One could argue that small, rural rust-belt towns such as Brownsville may, in fact, be quite white areas, but...the show features super-powers. So having more people of color is not exactly a stretch.
4 Do: Syd and Stanley's Friendship
One of the best parts of the show is Syd and Stanley's storyline. Both characters have a well-rounded back story, allowing us to be more interested in them as individuals. This breeds more investment in each of them, and therefore builds much adoration and anticipation in their relation to each other. Both are social outcasts, both have troubled family lives, and both come off as pretty lonely people. The strangeness of how they bond is refreshing in that it is both gross--they compare body acne--and real. Much of their relationship continues this way--fluctuating between cringe-y and comforting, and what's more real than that?
3 Don't: It's Slow
The way that the plot is executed is admirable in that many of the small details are well done. However, the overall plot of the show isn't exactly ground-breaking-- a teenager discovers they have powers and chaos ensues--and at times we feel dragged through an episode that we can probably already guess what happens at the end of. Perhaps it would feel like less of a slog if some excesses were cut short. For example, is it really necessary to have so many shots of Syd being annoyed and storming off? Maybe if they cut short some of her teenage rambling we wouldn't feel too bored to get to the good stuff.

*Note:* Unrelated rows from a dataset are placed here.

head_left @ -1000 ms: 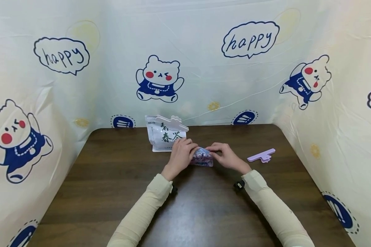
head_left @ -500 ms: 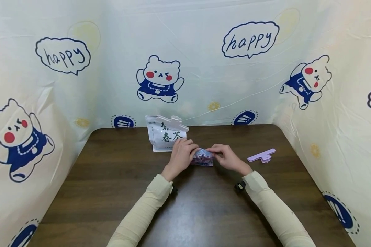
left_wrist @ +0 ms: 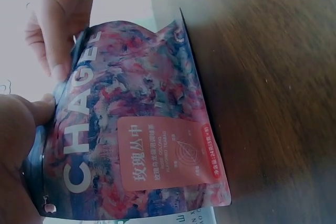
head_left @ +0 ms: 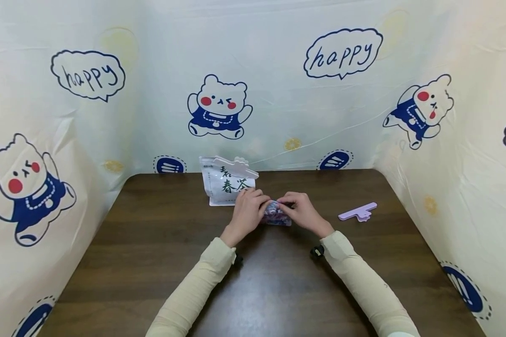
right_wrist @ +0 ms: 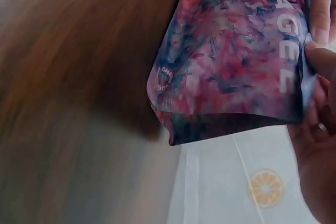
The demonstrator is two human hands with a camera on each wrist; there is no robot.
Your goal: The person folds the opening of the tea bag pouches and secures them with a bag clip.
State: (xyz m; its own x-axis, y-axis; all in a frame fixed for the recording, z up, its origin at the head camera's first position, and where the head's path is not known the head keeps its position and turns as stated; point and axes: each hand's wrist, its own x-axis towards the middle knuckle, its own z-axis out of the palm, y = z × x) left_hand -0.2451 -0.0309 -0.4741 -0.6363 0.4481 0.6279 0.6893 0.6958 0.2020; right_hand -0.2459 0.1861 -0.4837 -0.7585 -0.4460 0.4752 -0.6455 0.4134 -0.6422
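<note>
A small pouch of tea bags [head_left: 277, 217], patterned in pink and blue, stands on the wooden table between both hands. White lettering along its top and a pink label [left_wrist: 163, 153] show in the left wrist view. My left hand [head_left: 248, 211] pinches the folded top edge near one end. Thumb and fingers of my right hand [head_left: 302, 211] pinch the same edge close to the left fingertips. In the right wrist view the pouch's side [right_wrist: 226, 127] spreads open toward its base.
Behind my left hand stands a white tea pouch [head_left: 212, 189] with green characters, a white sealing clip [head_left: 238, 168] across its top. To the right of my right hand lies a purple sealing clip [head_left: 358, 212]. A printed cloth [head_left: 274, 93] hangs around the table [head_left: 152, 243].
My right hand has slid left along the pouch's top edge, now nearer the left hand. The left hand keeps its place, and the clips and white pouch stay put.
</note>
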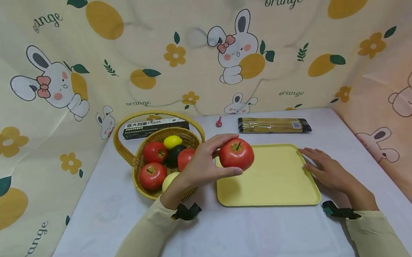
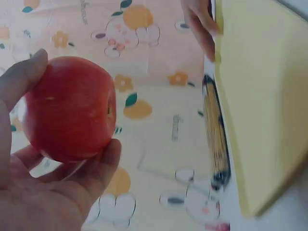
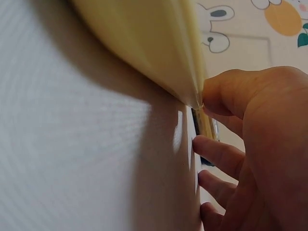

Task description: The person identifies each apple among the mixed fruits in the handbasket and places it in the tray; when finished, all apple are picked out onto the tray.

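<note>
My left hand [image 1: 202, 164] grips a red apple [image 1: 237, 154] between thumb and fingers, above the left side of a yellow tray [image 1: 269, 179]. The left wrist view shows the apple [image 2: 72, 108] close up, thumb on one side and fingers beneath. At the tray's right edge is my right hand [image 1: 330, 173], its fingers loosely extended. Seen from the right wrist, the thumb [image 3: 226, 94] touches the tray's rim [image 3: 190, 91] while the other fingertips rest on the tabletop. A woven basket [image 1: 136, 172], partly hidden behind my left hand and forearm, holds more fruit.
In the basket lie red apples [image 1: 153, 175], a lemon [image 1: 172, 141], a dark green fruit [image 1: 174, 155] and a pale yellow fruit [image 1: 169, 181]. Behind it stands a black pasta box [image 1: 155, 126]. A long golden packet [image 1: 274, 125] and a small red item [image 1: 218, 122] lie at the back.
</note>
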The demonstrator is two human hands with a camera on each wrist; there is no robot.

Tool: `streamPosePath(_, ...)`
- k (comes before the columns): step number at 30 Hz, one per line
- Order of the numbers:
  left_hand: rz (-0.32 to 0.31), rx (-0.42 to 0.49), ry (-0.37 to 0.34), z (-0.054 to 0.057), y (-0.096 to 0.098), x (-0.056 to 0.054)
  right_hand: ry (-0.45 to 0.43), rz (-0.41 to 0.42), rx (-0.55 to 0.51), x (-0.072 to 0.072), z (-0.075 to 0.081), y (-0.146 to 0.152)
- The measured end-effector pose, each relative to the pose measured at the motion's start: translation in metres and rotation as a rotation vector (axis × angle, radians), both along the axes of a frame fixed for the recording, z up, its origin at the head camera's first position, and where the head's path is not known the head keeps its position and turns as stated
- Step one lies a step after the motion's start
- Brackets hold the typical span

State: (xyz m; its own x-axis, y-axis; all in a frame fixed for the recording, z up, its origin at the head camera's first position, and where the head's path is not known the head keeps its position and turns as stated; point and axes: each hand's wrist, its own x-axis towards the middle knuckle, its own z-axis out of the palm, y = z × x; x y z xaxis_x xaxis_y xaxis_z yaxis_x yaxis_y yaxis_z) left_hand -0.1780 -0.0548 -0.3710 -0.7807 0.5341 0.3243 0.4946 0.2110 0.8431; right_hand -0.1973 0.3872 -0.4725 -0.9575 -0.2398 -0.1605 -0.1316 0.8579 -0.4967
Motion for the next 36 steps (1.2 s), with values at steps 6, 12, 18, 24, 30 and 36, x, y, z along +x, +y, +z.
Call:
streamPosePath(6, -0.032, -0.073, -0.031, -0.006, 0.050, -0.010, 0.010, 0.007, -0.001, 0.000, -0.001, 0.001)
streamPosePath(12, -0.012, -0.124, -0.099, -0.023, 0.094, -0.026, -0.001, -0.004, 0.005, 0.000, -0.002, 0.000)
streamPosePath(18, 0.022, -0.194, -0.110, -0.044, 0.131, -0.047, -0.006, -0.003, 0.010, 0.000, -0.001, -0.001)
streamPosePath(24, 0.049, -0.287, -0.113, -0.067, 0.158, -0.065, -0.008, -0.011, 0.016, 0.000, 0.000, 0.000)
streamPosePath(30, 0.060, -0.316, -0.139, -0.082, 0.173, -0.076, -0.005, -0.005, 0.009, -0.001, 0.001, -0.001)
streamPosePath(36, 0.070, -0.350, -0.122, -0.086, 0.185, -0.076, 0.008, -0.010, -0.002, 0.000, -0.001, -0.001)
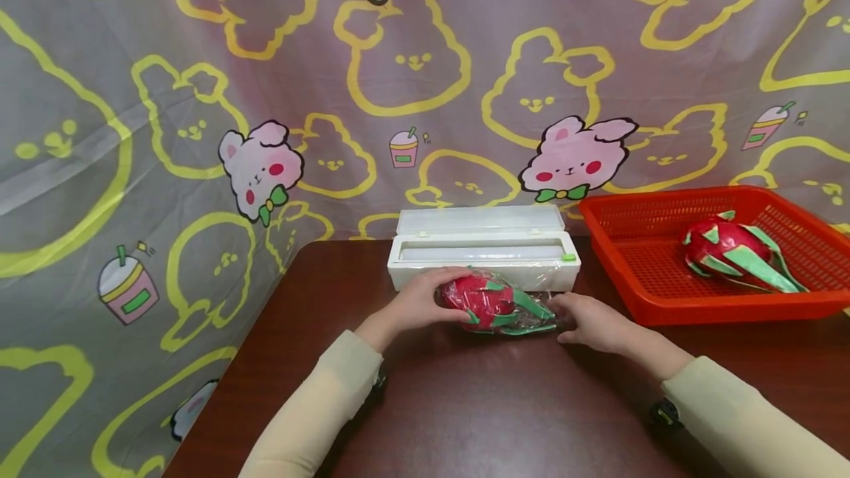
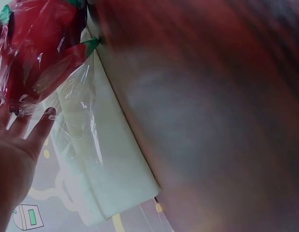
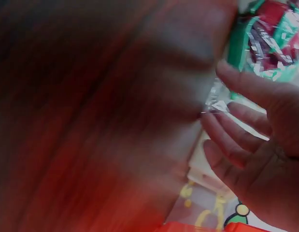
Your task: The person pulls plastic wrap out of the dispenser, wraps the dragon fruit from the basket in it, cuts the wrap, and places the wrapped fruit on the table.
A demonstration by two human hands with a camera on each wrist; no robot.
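Observation:
A red dragon fruit with green leaf tips, apparently a fabric or toy one, lies wrapped in clear cling film in front of a white cling film dispenser. My left hand holds its round end, fingers over the top and thumb along the near side. Film trails from the fruit across the dispenser's front. By the leafy end is my right hand, thumb and fingers apart. Its fingertips are right at the gathered film there.
The dispenser's clear lid is raised, and a green slider sits at its right end. To the right stands a red plastic basket with another dragon fruit inside. A patterned curtain hangs behind the brown table.

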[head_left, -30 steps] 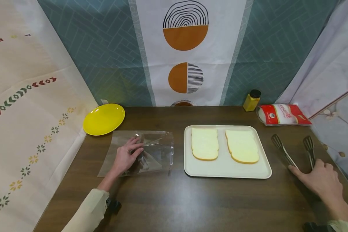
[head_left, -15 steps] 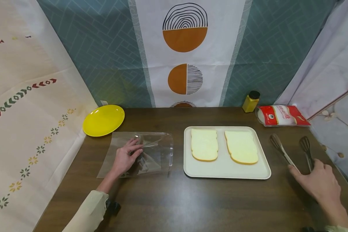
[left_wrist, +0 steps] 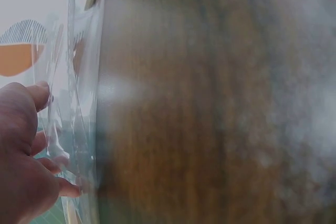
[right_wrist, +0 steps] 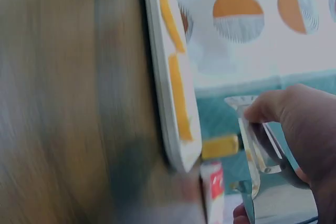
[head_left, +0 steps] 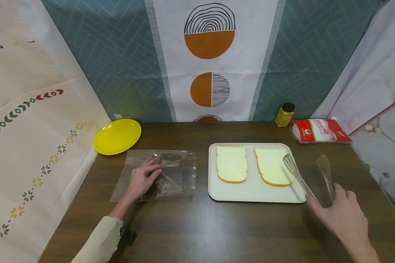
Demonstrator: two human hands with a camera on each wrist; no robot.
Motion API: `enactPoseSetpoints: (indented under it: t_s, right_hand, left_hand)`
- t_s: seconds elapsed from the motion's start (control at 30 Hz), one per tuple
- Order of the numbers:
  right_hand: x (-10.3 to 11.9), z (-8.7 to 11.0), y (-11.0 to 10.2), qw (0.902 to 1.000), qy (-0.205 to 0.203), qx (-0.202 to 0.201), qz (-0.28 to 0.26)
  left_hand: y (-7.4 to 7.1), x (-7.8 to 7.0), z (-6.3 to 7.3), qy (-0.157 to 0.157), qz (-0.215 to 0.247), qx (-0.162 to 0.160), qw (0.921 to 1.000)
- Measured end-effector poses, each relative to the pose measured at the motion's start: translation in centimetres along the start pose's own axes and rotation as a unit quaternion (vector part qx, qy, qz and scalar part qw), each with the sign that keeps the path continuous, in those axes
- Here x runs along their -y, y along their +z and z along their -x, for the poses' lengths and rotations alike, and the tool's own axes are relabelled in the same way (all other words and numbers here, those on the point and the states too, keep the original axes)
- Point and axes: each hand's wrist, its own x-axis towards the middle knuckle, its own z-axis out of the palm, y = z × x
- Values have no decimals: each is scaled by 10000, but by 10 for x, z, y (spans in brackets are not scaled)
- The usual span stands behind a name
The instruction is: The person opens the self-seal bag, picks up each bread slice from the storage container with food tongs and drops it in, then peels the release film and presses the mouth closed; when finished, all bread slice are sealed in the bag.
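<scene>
Clamps the nearer right hand's (head_left: 345,215) fingers on tongs (head_left: 325,168) angled from the tray's (head_left: 250,194) right toward the closest bread slice (head_left: 269,166), resting relaxed left hand (head_left: 143,179) fingers on the plastic bag (head_left: 172,179).

Readable text: none | far right: red-and-white packet (head_left: 322,130) bears a line of characters, too small to read | packet's left part: small round emblem (head_left: 307,132), details unclear
</scene>
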Motion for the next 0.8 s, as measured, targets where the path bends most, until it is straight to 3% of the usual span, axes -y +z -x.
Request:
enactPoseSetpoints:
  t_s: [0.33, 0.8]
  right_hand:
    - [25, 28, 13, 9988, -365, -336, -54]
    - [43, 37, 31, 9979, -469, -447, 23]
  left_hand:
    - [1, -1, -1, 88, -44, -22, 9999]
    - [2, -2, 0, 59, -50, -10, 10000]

2 Do: It Challenges Our Understanding of Grief
As stated earlier, Syd is not the easiest character to sit with. She is almost always complaining and usually taking for granted the attention and loyalty of her sweet friend Stanley, who has problems of his own. But this may actually be a smarter aspect of the series. While it would be easy to dismiss Syd as self-centered and a bad friend, the knowledge of her father's recent death pops up as a regular reminder that maybe we don't understand what it means to grieve somebody's death--and even if we do, we don't know everyone's experience. To know that someone is white, working-class, queer and a female is only a handful of things that impact their version of reality.
1 Don't: The Last Episode
The last episode doesn't make any sense. Okay, yes, the show is about magical powers and so on most counts should not be measured against reality--but there are certain modes of reality established within the world of a show, and the final episode breaks some of those basic rules. Namely, the fact that the pivotal scene of the episode would not happen in the world of the show. Syd's High School is portrayed as a standard American High School, one with teachers and rules and teachers enforcing those rules. Therefore, it's quite unbelievable that the climax of the final scene depends on the fact that when popular jock Brad Lewis takes the microphone out of an (ahem) teacher's hand and decides to give his own unsolicited speech, nobody stops him. Not even when he slowly pulls out Syd's diary, announces that he is about to read from a student's diary, and then goes on to do so for an extended time. Not a single adult is shown to intervene in this scene, and the unbelievability of it distracts from the scene itself. Perhaps season two will offer an explanation.